ロシアのウラジーミル・プーチン大統領が、第2次世界大戦戦勝記念日の9日に行った演説で、ウクライナ侵攻はロシアの安保のために避けられない選択だったと述べた。
ロイター通信など海外メディアによると、プーチン大統領はこの日、モスクワの赤の広場で行った約10分間の演説で、「我々は、(ウクライナに)北大西洋条約機構(NATO)国家の最新兵器が定期的に供給されるのを見た」とし、「ロシアは(西側の)攻勢に対する先制対応をした。これは不可避で時宜に適っており、唯一の正しい決定だった」と主張した。プーチン大統領は2月24日、ウクライナに侵攻した際に「ウクライナの非ナチ化」を大儀名分に掲げたが、ソ連がナチス・ドイツに勝利を収めたことを記念する演説でもこのような態度が繰り返されたのだ。「すべてが親ナチとの衝突を指していた。米国と下位パートナーの支援を受けるウクライナ右翼組織と(の衝突)は避けられなかった」と述べた。プーチン大統領は戦勝記念日を翌日に控えた8日に発表したメッセージでも「こんにちの我々の義務は、多くの国の人々に途方もない苦痛を与えたナチズムの復活を防ぐことだ」と主張した。

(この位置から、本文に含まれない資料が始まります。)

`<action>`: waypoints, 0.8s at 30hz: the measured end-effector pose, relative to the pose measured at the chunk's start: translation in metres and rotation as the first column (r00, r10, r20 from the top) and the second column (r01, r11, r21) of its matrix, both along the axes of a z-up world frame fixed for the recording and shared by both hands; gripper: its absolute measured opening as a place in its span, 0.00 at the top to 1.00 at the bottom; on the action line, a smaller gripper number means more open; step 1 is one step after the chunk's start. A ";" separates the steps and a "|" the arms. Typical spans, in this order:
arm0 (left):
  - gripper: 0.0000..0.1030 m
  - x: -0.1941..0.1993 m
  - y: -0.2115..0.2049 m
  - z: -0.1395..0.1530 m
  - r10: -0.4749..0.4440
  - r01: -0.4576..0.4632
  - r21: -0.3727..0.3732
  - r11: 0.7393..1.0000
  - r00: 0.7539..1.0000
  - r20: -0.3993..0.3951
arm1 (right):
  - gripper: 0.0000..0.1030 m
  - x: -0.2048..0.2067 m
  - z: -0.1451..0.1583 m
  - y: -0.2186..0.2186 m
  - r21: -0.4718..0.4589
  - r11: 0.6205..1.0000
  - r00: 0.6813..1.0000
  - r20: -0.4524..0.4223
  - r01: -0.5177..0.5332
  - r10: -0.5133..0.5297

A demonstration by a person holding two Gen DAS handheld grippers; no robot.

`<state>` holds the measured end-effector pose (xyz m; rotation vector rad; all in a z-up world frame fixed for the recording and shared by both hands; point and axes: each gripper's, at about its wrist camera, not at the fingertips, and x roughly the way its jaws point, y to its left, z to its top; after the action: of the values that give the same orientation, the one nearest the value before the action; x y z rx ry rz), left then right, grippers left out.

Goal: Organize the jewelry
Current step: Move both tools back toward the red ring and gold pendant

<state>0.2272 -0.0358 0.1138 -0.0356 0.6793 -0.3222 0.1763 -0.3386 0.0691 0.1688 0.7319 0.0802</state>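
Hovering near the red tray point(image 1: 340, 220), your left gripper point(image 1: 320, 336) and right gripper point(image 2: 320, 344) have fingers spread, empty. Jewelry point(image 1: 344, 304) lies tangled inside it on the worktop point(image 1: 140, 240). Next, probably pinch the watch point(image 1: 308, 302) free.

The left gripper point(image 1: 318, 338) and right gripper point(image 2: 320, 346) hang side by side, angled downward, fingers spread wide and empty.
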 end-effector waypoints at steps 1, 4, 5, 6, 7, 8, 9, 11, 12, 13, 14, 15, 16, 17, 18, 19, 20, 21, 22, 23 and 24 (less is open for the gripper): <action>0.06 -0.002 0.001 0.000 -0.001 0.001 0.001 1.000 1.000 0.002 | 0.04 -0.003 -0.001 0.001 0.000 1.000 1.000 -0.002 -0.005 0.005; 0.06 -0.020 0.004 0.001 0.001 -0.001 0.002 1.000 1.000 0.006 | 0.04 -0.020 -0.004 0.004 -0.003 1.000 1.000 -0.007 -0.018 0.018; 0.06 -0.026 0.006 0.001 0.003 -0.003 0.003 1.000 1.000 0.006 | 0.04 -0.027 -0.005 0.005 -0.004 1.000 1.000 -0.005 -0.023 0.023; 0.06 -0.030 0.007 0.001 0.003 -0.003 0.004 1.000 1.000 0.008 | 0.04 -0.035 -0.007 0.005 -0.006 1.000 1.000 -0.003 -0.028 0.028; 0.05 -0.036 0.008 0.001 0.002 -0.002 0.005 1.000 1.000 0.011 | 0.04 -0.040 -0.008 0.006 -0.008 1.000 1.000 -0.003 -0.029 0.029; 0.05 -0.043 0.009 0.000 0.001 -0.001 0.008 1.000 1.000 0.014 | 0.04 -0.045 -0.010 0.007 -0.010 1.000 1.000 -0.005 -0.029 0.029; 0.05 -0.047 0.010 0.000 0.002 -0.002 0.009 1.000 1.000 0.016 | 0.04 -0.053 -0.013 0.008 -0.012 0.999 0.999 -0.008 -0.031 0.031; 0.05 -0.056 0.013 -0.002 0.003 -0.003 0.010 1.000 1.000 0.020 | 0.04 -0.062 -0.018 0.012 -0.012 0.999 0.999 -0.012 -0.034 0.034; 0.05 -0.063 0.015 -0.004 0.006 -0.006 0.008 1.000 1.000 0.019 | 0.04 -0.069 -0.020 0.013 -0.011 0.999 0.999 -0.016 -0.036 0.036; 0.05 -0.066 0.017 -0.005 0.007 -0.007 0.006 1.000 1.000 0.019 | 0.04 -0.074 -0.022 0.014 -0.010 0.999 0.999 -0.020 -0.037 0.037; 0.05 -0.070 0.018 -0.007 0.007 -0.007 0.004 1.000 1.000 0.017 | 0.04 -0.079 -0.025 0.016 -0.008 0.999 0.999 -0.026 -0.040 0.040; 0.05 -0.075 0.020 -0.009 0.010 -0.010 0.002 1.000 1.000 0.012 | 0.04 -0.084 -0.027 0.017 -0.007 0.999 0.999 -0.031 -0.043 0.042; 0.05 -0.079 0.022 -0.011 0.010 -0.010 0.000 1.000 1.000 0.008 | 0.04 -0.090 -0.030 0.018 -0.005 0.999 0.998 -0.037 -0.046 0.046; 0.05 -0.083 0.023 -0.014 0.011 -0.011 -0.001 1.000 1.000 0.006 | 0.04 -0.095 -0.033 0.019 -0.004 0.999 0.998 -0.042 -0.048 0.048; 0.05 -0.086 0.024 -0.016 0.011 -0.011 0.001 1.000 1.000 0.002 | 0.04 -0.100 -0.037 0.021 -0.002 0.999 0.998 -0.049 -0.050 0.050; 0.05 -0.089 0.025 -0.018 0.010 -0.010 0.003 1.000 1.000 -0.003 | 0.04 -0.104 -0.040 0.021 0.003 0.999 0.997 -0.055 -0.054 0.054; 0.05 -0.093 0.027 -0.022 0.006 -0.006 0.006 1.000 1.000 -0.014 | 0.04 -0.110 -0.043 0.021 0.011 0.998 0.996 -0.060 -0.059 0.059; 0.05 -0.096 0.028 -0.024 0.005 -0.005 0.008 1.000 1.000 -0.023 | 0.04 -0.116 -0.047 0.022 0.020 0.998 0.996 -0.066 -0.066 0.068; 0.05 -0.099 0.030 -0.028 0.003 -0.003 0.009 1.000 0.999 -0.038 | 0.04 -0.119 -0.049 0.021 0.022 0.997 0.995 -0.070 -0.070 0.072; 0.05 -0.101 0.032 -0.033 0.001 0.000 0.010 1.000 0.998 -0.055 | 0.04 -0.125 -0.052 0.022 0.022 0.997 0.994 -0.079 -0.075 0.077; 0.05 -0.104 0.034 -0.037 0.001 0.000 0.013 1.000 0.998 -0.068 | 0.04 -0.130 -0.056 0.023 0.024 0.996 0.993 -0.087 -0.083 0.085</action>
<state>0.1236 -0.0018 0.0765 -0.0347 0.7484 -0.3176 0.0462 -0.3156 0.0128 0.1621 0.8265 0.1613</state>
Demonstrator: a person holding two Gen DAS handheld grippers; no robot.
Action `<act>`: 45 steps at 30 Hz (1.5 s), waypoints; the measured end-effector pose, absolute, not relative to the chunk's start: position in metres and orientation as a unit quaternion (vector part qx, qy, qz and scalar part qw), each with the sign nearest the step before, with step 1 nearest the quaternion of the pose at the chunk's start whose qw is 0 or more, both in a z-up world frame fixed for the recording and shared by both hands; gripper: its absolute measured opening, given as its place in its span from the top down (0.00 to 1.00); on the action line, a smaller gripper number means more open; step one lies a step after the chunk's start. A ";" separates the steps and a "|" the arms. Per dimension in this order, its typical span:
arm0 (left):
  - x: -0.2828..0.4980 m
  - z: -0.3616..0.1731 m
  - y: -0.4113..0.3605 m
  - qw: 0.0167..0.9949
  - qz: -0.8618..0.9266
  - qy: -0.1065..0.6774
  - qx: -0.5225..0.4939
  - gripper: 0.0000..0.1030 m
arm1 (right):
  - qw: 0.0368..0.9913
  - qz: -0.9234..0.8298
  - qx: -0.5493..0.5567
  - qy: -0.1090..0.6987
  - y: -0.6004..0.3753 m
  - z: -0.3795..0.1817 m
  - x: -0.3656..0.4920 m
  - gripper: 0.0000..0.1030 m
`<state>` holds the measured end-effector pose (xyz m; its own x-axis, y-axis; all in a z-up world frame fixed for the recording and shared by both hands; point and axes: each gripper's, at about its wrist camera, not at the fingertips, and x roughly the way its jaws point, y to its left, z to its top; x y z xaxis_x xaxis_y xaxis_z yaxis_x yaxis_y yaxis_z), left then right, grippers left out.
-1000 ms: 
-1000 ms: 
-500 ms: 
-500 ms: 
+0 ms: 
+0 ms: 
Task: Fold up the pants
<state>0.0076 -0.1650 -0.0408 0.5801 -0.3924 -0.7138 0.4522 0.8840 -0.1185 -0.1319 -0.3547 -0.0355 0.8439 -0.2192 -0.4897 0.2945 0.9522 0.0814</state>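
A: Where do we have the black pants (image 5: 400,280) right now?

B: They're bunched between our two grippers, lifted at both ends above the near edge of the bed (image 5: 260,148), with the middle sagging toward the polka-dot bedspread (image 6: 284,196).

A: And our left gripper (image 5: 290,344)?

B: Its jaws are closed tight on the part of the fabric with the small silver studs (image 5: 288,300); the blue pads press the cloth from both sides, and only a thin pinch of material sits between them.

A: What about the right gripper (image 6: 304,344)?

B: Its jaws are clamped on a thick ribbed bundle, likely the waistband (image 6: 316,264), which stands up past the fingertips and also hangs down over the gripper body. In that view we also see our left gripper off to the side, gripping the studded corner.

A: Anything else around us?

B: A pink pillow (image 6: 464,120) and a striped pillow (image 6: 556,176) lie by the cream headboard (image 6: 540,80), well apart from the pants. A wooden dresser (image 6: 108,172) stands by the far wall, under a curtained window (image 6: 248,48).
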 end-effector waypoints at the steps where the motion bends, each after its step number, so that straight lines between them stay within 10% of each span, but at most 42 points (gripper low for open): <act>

この日の赤の広場では、赤旗を掲げた兵士が列伍を整えて行進し、核兵器を搭載できる大陸間弾道ミサイル(ICBM)「ヤルス」と「イスカンデル」が姿を現した。軍事パレードはモスクワの他にも、極東のサハリンを含め20以上の地域で行われた。ロシアは戦勝記念日の行事を毎年盛大に行ってきており、今年の内容も例年と大きく変わらなかった。ただ、プーチン大統領がこの日ウクライナ侵攻に対して「戦争」と宣言するなどの重大発表がありうるという観測があったため、注目を集めていたが、演説の中に特別な内容はなかった。
主要7カ国(G7)の首脳らは同日、「(第2次世界大戦終戦から)77年が経ち、プーチン大統領と彼の政権は主権国に対する正当でない侵攻に乗り出した」とし、「彼の行動はロシアとロシア人の歴史的犠牲を辱める」と、プーチン政権を非難する共同声明を出した。同会議にはウクライナのゼレンスキー大統領も出席した。
「敗戦国」であるドイツの態度からも、戦勝記念日がロシアにとって祝賀ではなく非難を受ける日になったということがはっきりと明らかになった。かつては、モスクワで開かれる戦勝記念日の行事には、ドイツ首相をはじめ多くの国から指導者や祝賀使節団が参加した。しかし、ドイツのオラフ・ショルツ首相は今回の戦勝記念日のテレビ演説で「プーチンは戦争で勝つことはできず、ウクライナが勝利するだろう」とし「77年前のように自由と安保が勝利する」と述べた。
西欧の指導者たちはウクライナを訪れて激励し、勝利を願った。ジョー・バイデン米大統領夫人のジル・バイデン氏はウクライナの避難民に会い、ゼレンスキー大統領夫人のオレナ・ゼレンスカ氏にも会った。カナダのジャスティン・トルドー首相とドイツ連邦議会のベーベル・バス議長はキーウ(キエフ)でゼレンスキー大統領と会合した。
ゼレンスキー大統領も8日の演説で、「第2次世界大戦から数十年が経った今、再び闇がウクライナにやってきた。再び悪魔が帰ってきた。異なるユニフォームを着て異なるスローガンを掲げているが、目的は同じだった。血のナチズムがウクライナで再建され、それに対する熱狂的な反復が現れている」とロシアを非難した。